*EXERCISE DIRECTIONS*. Transcribe the listing below only from the line with "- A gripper" up to and including the line with "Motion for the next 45".

*RECORD EXTRACTS*.
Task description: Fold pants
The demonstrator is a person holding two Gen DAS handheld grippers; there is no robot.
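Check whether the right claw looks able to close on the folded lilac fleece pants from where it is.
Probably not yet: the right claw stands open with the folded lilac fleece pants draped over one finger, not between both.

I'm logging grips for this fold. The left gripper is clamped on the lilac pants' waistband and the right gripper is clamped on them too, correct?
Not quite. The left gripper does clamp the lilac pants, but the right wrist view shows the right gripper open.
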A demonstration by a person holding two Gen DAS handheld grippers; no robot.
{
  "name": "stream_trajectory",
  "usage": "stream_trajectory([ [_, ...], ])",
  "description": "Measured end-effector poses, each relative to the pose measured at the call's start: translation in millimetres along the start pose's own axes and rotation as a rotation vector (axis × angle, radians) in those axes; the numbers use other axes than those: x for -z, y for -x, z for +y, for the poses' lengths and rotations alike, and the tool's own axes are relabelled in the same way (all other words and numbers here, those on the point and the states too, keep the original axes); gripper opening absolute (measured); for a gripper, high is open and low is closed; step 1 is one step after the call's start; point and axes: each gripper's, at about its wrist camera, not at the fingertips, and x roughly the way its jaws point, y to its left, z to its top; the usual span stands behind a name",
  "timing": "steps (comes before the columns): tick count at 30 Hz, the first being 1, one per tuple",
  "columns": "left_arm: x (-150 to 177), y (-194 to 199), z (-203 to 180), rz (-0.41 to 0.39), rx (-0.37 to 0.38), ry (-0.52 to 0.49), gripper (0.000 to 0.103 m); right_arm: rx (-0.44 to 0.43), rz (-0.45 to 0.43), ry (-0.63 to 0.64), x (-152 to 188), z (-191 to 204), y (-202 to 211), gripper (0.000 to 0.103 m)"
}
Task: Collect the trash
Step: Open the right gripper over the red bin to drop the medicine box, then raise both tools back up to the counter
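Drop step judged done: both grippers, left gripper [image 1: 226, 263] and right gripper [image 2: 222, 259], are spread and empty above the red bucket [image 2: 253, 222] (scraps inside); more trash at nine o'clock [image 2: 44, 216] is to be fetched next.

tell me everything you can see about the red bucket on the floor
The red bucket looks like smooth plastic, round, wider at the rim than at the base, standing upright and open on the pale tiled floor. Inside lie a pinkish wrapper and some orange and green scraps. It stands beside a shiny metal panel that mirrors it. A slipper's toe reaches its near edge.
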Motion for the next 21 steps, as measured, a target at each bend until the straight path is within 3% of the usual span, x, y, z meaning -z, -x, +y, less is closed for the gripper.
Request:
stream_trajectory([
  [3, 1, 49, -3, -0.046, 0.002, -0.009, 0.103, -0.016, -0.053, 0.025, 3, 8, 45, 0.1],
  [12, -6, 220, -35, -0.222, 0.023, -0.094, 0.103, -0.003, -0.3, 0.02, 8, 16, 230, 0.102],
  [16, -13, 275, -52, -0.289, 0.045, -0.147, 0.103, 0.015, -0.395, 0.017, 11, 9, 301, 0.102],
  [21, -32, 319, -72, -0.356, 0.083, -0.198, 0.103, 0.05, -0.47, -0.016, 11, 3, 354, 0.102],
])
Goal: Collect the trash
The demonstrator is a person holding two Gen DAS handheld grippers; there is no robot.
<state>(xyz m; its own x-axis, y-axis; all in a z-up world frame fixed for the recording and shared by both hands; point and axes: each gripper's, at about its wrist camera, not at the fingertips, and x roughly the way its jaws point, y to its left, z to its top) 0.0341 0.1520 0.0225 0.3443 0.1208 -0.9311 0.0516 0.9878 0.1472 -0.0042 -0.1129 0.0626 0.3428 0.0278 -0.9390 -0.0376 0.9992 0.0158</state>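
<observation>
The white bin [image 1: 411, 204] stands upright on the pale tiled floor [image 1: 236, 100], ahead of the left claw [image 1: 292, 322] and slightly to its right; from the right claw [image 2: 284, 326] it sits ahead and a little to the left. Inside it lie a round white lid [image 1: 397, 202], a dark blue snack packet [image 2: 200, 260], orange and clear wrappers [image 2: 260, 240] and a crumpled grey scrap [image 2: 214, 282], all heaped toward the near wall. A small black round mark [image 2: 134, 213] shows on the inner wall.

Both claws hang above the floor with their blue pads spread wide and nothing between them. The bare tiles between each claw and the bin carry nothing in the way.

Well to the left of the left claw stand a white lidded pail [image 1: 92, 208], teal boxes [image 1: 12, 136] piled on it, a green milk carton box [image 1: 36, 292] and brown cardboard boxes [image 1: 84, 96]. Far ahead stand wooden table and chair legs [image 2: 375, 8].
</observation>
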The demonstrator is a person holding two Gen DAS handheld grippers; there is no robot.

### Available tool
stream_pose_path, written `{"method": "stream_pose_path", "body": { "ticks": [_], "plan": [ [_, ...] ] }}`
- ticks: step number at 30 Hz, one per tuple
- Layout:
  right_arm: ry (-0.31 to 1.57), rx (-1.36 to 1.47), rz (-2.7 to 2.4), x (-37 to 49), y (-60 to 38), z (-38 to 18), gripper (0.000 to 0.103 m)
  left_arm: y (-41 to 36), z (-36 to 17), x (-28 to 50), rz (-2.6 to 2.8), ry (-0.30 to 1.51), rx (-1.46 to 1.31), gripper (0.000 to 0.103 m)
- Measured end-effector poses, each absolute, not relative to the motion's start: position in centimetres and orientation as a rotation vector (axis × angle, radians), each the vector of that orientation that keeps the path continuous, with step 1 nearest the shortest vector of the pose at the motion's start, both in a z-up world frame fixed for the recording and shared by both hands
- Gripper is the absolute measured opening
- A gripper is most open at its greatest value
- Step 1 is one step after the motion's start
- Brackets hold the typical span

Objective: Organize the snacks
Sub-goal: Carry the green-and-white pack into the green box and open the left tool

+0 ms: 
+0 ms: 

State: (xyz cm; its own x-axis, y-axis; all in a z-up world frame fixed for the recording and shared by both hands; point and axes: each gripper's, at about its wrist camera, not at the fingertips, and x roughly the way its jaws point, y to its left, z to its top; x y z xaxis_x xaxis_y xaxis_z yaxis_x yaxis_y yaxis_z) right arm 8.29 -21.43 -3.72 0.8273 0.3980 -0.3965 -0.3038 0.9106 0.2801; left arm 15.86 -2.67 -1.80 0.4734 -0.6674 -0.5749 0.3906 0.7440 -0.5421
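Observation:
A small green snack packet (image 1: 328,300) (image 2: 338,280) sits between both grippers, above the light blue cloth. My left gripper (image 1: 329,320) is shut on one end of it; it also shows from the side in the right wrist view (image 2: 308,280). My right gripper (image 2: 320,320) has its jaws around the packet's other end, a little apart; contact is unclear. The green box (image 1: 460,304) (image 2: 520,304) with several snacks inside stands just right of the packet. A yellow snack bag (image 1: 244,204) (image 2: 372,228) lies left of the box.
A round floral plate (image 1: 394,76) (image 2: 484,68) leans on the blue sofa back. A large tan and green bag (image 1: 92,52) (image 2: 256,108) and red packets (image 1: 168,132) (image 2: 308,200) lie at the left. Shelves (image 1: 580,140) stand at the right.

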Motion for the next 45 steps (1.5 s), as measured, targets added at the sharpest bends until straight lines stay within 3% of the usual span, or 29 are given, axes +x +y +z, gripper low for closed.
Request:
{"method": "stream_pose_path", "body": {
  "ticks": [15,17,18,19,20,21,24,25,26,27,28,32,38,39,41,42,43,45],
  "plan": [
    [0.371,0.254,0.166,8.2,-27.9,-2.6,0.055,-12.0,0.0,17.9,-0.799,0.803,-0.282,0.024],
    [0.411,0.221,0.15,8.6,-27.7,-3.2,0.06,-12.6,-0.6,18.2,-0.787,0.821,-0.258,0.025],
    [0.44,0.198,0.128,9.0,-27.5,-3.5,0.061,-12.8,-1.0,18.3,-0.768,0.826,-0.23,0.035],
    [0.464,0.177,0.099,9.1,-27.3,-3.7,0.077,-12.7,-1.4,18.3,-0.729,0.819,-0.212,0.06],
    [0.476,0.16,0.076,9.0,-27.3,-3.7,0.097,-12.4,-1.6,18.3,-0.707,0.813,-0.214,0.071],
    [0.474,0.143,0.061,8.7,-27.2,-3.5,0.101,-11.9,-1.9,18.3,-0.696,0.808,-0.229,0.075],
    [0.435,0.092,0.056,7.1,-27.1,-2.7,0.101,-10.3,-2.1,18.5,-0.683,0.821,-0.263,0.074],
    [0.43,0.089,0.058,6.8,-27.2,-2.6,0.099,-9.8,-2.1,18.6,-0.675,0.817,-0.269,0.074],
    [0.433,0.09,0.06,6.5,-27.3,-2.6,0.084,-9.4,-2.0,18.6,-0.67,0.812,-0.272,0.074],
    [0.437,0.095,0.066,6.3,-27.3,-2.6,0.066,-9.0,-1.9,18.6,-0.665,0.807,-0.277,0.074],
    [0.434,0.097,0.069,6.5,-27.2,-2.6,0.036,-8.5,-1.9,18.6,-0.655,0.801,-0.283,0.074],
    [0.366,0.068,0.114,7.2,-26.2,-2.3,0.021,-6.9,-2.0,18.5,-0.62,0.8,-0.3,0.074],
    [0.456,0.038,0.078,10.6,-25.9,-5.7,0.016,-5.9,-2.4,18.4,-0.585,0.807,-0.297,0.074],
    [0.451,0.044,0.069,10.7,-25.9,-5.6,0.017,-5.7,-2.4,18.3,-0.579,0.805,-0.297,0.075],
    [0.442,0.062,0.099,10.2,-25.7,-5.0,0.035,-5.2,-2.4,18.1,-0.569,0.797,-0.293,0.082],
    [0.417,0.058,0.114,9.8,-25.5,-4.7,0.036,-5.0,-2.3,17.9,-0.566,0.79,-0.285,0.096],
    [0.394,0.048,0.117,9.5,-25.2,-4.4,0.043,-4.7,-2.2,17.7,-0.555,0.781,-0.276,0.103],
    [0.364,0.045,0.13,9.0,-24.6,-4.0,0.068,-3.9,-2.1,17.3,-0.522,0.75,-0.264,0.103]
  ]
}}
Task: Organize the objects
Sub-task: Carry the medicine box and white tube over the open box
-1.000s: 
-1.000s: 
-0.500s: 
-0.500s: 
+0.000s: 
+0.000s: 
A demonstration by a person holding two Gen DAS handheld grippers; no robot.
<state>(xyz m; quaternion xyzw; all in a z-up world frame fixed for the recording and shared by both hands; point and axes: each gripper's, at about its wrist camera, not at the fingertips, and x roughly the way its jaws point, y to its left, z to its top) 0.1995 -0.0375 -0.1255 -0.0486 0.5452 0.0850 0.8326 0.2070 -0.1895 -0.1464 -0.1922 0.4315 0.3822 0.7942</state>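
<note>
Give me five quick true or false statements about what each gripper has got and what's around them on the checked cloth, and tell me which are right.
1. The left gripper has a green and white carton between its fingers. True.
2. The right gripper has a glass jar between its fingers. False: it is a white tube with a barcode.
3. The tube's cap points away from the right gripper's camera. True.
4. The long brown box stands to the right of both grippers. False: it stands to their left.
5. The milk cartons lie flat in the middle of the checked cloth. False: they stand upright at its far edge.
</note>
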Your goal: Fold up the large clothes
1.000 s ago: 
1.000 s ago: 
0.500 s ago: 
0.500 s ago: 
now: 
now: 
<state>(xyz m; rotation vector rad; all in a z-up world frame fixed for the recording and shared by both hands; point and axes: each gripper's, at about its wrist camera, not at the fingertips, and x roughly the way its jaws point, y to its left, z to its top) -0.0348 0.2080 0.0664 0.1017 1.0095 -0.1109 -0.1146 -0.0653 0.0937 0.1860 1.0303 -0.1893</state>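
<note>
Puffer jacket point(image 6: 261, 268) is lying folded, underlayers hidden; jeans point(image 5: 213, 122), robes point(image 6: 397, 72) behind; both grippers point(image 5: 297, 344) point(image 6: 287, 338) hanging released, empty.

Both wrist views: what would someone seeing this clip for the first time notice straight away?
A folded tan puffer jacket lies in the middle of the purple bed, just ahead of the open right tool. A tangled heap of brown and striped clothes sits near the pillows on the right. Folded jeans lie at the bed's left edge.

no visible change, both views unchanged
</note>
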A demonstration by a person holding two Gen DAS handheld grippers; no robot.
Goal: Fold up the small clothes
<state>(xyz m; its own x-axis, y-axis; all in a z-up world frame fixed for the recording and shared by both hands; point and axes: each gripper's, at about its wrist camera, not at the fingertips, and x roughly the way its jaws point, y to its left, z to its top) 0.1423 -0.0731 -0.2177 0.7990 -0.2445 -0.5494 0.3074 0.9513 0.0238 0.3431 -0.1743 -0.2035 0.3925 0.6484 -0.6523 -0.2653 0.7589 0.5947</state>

*EXERCISE RESULT*.
- A gripper is most open at its greatest value
- Step 1 is one step after the motion's start
- Brackets hold the typical span

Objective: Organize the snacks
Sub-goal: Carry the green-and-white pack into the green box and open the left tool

+0 ms: 
+0 ms: 

State: (xyz cm; its own x-axis, y-axis; all in a z-up world frame fixed for the recording and shared by both hands; point and axes: each gripper's, at about its wrist camera, not at the fingertips, and x roughly the way its jaws point, y to its left, z to its top; x y z xaxis_x xaxis_y xaxis_z yaxis_x yaxis_y yaxis_z) right arm 8.29 -21.43 -3.72 0.8273 0.3980 -0.3965 -0.3038 0.9106 0.2801; left arm 15.86 -2.67 -1.80 0.4734 -0.6674 -0.5749 0.3906 0.7440 -0.5421
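Observation:
A small green snack packet (image 1: 328,300) (image 2: 338,280) sits between both grippers, above the light blue cloth. My left gripper (image 1: 329,320) is shut on one end of it; it also shows from the side in the right wrist view (image 2: 308,280). My right gripper (image 2: 320,320) has its jaws around the packet's other end, a little apart; contact is unclear. The green box (image 1: 460,304) (image 2: 520,304) with several snacks inside stands just right of the packet. A yellow snack bag (image 1: 244,204) (image 2: 372,228) lies left of the box.
A round floral plate (image 1: 394,76) (image 2: 484,68) leans on the blue sofa back. A large tan and green bag (image 1: 92,52) (image 2: 256,108) and red packets (image 1: 168,132) (image 2: 308,200) lie at the left. Shelves (image 1: 580,140) stand at the right.
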
Motion for the next 45 steps (1.5 s), as measured, targets added at the sharpest bends until straight lines stay within 3% of the usual span, or 29 are given, axes +x +y +z, gripper low for closed.

Nothing further belongs to this answer.